Together, the two resorts accounted for between 1.5 and 2 per cent of Singapore’s economy and created more than 20,000 jobs. However, there is also a dark side to casino gambling.

The government knew of its negative effects on society and so, from the beginning, the casinos had been designed to attract foreign visitors while regulations were enacted to discourage locals from gambling at the casinos.

The entrances of Singapore’s casinos, which operate 24 hours daily, must offer different lanes that separate foreigners and locals. Foreigners enter without hassle but residents must pay a S$100 entry levy or a S$2000 annual entry levy. Inside, there are closed-circuit cameras everywhere.

There is also a system of exclusions, by which those in dire financial difficulties can be blacklisted and barred from entering the casinos. People can also apply to bar themselves or their family members from the casinos.

However, there are still people who get trapped by gambling addiction or bad debts because of gambling.

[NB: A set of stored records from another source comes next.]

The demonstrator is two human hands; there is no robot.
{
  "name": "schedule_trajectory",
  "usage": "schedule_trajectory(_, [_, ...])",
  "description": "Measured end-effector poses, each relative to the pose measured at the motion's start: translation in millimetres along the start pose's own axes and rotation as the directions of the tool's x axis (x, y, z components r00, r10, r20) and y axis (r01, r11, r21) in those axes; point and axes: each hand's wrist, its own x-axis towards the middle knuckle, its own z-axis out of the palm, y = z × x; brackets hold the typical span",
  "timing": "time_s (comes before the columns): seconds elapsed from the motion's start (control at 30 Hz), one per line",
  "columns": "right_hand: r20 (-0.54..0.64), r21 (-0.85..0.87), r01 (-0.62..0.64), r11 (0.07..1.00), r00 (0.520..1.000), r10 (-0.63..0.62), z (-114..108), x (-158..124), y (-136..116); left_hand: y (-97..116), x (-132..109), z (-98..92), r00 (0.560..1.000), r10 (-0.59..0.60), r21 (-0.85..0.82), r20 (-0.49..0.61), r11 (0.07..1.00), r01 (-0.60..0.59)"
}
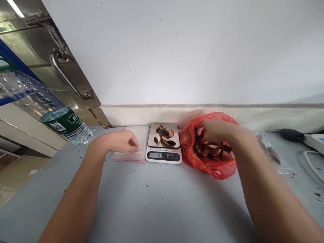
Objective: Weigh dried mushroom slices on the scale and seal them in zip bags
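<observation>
Right hand [215,130] inside red bag [202,162] near tabletop [162,202] back edge, fingers curled among dried slices [212,151]; grasp cannot be confirmed. Left hand [124,141] loosely curled, resting on clear pouch [129,156], left of scale [164,145] carrying slices.

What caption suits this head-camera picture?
Right hand reaches into red bag of dried slices; left hand rests beside the scale.

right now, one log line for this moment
left hand on clear bags | right hand in red bag | slices on scale
</observation>
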Motion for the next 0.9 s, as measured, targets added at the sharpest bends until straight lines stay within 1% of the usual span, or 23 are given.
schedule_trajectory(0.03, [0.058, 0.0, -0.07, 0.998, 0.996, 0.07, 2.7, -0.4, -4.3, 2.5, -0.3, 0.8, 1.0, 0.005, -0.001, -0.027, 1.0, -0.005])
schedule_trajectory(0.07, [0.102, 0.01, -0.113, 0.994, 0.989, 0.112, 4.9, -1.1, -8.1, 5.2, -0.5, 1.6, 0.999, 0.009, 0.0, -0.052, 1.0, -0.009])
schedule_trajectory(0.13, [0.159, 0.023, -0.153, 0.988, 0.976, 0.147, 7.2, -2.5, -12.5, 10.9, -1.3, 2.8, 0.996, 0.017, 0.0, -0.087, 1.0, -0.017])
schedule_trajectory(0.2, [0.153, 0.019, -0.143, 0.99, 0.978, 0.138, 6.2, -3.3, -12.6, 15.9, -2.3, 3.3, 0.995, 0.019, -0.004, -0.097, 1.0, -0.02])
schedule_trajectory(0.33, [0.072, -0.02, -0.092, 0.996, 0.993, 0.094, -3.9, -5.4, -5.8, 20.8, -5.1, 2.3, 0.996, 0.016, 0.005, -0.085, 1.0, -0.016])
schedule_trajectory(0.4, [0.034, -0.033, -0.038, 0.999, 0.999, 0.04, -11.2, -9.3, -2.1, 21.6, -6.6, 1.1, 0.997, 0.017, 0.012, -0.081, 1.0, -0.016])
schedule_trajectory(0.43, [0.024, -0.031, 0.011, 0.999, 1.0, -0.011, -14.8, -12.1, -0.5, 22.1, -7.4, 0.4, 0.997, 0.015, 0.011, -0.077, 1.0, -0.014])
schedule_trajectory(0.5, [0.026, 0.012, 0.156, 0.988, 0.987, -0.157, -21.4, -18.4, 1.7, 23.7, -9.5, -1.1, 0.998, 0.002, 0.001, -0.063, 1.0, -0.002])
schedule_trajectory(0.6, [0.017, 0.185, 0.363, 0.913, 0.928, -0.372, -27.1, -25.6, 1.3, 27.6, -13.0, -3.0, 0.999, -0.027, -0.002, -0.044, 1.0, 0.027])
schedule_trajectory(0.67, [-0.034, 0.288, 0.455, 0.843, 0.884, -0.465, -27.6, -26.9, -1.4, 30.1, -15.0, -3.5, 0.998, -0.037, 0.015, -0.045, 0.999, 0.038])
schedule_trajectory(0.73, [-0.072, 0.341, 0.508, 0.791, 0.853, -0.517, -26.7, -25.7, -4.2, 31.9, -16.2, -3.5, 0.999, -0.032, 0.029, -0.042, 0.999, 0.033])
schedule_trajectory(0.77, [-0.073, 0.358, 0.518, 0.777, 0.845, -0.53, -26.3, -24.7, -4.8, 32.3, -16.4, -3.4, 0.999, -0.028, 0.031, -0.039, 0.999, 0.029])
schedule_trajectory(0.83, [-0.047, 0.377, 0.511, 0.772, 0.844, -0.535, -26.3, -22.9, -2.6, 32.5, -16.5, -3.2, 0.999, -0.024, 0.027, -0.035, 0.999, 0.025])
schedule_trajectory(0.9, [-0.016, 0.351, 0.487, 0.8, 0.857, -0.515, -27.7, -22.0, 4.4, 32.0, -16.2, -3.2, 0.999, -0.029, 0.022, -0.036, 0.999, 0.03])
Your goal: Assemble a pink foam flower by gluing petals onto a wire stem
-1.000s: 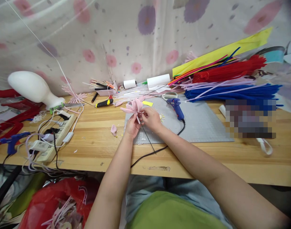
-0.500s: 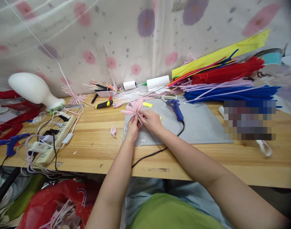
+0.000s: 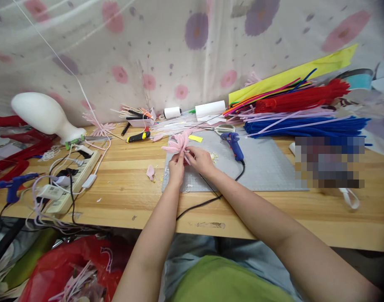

A 78-year-old retired Singaporean engineer said he lost S$200,000 of his savings within a year at Singapore’s two casinos, and then began to borrow money from illegal money lenders to feed his addiction, and soon found himself with a mountain of debts he could not settle. In desperation, he finally sought help from one the voluntary groups that have appeared in Singapore to help people like him. He applied to exclude himself from the casinos and has not visited one since.

“The Japanese government should not let local people go to casinos,” he said when asked what he thought of the Japanese government’s plan to allow casino gambling for the first time in Japan. “It is better to allow only foreigners in. If you allow local people in, many people will become bankrupt and commit suicide.”